Copy the whole listing below exactly, with nothing left out.

▽

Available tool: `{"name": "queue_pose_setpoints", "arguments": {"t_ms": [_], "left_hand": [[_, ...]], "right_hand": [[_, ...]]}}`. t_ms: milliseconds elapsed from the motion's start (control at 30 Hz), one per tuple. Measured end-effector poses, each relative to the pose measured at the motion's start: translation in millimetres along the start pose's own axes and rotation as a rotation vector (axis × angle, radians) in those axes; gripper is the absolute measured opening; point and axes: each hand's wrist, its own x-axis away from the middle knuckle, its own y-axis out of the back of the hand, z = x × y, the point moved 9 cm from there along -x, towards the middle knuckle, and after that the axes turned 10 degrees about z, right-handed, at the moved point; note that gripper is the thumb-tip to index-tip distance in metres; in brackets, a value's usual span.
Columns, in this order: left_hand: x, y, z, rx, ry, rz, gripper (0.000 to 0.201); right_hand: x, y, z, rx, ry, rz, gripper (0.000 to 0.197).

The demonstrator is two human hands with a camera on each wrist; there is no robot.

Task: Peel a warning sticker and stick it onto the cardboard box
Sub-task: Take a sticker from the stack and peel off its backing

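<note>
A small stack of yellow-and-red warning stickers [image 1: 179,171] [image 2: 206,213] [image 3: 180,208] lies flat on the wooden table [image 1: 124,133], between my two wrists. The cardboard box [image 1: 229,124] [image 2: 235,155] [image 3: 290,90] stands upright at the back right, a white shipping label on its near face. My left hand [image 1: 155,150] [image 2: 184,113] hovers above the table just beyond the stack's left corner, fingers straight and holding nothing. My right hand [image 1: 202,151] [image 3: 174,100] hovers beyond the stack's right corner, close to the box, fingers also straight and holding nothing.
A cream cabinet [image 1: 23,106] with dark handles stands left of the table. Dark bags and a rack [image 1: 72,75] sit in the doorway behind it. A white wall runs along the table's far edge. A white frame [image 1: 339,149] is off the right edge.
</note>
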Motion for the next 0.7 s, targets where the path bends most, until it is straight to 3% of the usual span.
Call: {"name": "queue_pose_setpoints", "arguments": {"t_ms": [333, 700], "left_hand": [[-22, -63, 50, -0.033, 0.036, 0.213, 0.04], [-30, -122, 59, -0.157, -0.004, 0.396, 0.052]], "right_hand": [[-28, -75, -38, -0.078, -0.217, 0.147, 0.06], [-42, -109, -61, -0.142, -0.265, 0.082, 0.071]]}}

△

**EXERCISE ANSWER:**
Available tool: `{"name": "queue_pose_setpoints", "arguments": {"t_ms": [_], "left_hand": [[_, ...]], "right_hand": [[_, ...]]}}`. t_ms: milliseconds elapsed from the motion's start (control at 30 Hz), one per tuple. Measured end-effector poses, each relative to the pose measured at the motion's start: translation in millimetres along the start pose's own axes and rotation as a rotation vector (axis × angle, radians) in those axes; gripper is the absolute measured opening; point and axes: each hand's wrist, its own x-axis away from the middle knuckle, its own y-axis out of the back of the hand, z = x × y, the point moved 9 cm from there along -x, towards the middle knuckle, and after that the axes turned 10 degrees about z, right-handed, at the moved point; note that gripper is the thumb-tip to index-tip distance in metres; in brackets, a value's usual span.
Columns, in this order: left_hand: x, y, z, rx, ry, rz, gripper (0.000 to 0.201); right_hand: x, y, z, rx, ry, rz, gripper (0.000 to 0.197).

The demonstrator is two human hands with a camera on each wrist; there is no robot.

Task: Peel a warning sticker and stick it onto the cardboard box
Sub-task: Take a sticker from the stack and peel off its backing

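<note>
A small stack of yellow-and-red warning stickers [image 1: 179,171] [image 2: 206,213] [image 3: 180,208] lies flat on the wooden table [image 1: 124,133], between my two wrists. The cardboard box [image 1: 229,124] [image 2: 235,155] [image 3: 290,90] stands upright at the back right, a white shipping label on its near face. My left hand [image 1: 155,150] [image 2: 184,113] hovers above the table just beyond the stack's left corner, fingers straight and holding nothing. My right hand [image 1: 202,151] [image 3: 174,100] hovers beyond the stack's right corner, close to the box, fingers also straight and holding nothing.
A cream cabinet [image 1: 23,106] with dark handles stands left of the table. Dark bags and a rack [image 1: 72,75] sit in the doorway behind it. A white wall runs along the table's far edge. A white frame [image 1: 339,149] is off the right edge.
</note>
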Motion for the next 0.7 s, targets where the path bends most, until it is straight to 3% of the usual span.
Call: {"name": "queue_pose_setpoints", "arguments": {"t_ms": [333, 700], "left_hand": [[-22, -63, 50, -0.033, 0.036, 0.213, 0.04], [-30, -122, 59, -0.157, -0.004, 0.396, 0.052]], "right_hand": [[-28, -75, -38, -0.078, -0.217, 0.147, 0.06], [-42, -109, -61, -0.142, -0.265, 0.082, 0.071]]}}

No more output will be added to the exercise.